= Yang Wendu =

King of Chouchi, died 477

Yang Wendu (楊文度; died 477) was a ruler of Chouchi during the Northern and Southern dynasties period. He was the last King of Wudu before Chouchi was split into Wuxing and Yinping, although the rulers of Wuxing continued to use the title until 492. He can also be seen as the first ruler of Wuxing, as after succeeding his distant-cousin, Yang Sengsi to the throne, Wendu proclaimed himself King of Wuxing and would only change his title to King of Wudu later.

Wendu came to power some time between 467 and 473. He initially sent envoys to the Northern Wei, but later betrayed them in favour of Liu Song.

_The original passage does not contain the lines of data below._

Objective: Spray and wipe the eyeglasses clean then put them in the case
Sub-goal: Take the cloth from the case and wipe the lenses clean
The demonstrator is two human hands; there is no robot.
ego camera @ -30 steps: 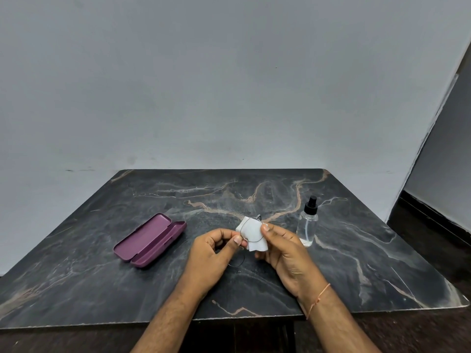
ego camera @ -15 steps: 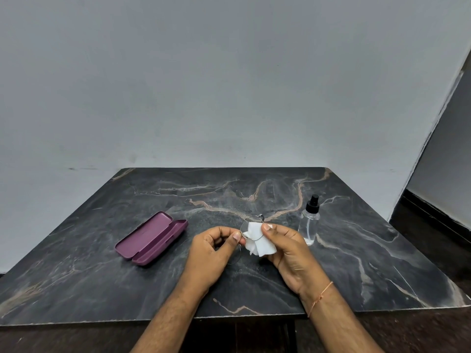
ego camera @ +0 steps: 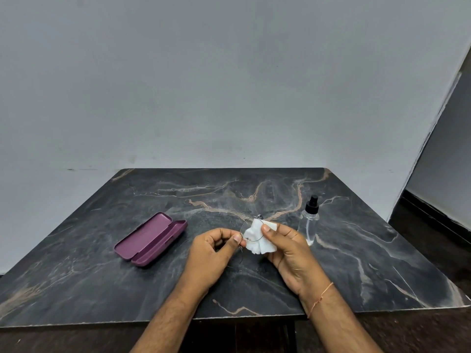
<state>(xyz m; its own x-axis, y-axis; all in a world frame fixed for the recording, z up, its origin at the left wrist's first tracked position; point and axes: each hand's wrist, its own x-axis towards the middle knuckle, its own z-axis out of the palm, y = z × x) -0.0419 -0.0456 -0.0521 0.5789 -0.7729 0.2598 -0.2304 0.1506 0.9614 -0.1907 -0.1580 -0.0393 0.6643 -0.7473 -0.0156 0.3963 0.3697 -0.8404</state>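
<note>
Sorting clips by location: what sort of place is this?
Probably a plain indoor room, staged for the task: a dark marble-look table against a bare grey wall, with dark flooring beside it.

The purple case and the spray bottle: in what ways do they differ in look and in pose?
The purple case is opaque and lies flat with its lid open; the spray bottle is clear with a black top and stands upright. The case is left of both hands, the bottle right. Both rest untouched on the table.
</note>
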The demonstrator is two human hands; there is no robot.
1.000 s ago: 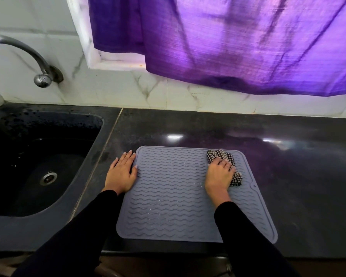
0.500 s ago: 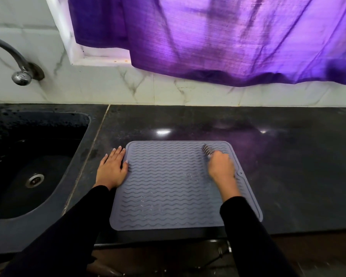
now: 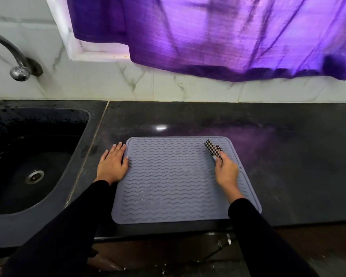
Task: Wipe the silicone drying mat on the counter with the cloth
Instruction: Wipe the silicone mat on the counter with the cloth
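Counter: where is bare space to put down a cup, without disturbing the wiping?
Bare counter lies right of the mat, and a strip runs behind it, below the tiled wall. Crowded: the left hand fills the gap toward the sink; the right hand holds the cloth.

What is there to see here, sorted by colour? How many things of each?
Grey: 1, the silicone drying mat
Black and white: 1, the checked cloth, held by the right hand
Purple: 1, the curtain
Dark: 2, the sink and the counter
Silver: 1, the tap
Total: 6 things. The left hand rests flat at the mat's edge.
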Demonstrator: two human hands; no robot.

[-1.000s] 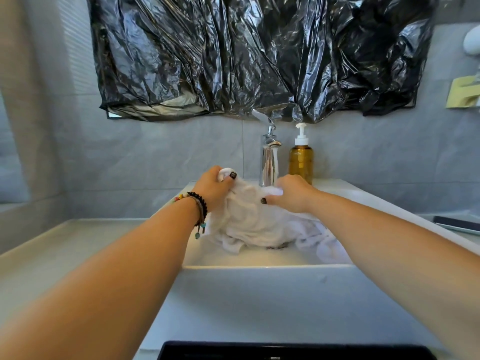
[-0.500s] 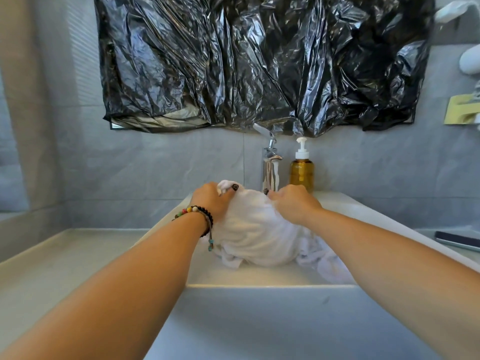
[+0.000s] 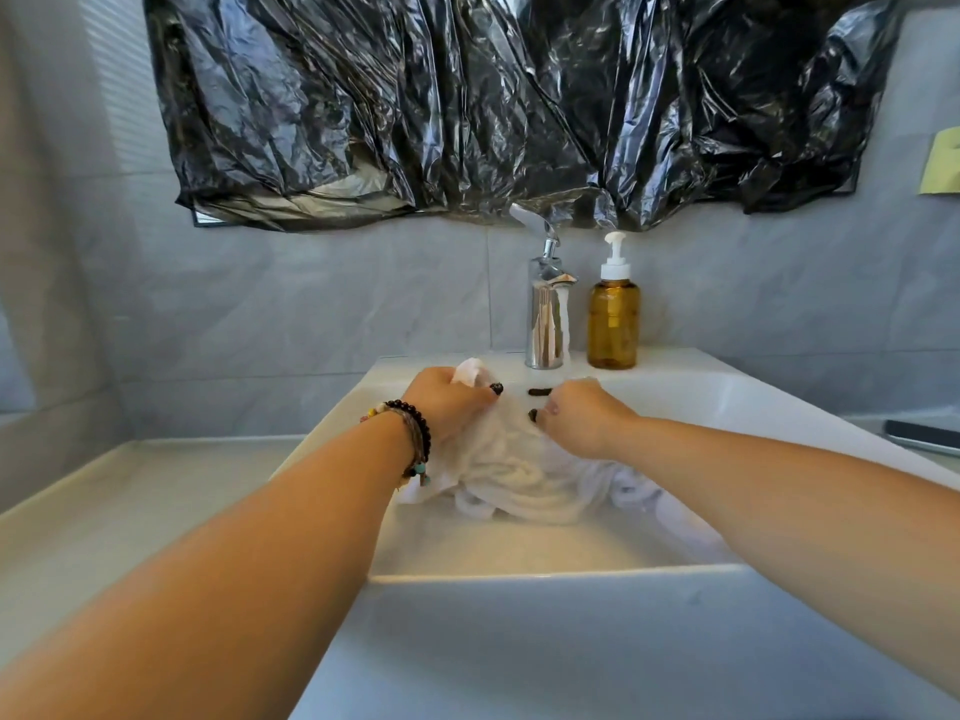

Song bestowed Wendu numerous offices, all whilst he continued hostilities with Wei. He attacked Wei in 473, but was repelled. He attacked Wei again in 477, but Wei in response started a campaign to defeat him. Wendu was killed and his head was sent to Pingcheng. After his defeat, Wei installed his cousin, Yang Guangxiang, as the Duke of Yinping (陰平; present-day Wen County, Gansu). Meanwhile, Wendu's brother, Yang Wenhong made peace with Wei and inherited his title, but would shift his base to Wuxing (武興縣; present-day Lueyang County, Shaanxi).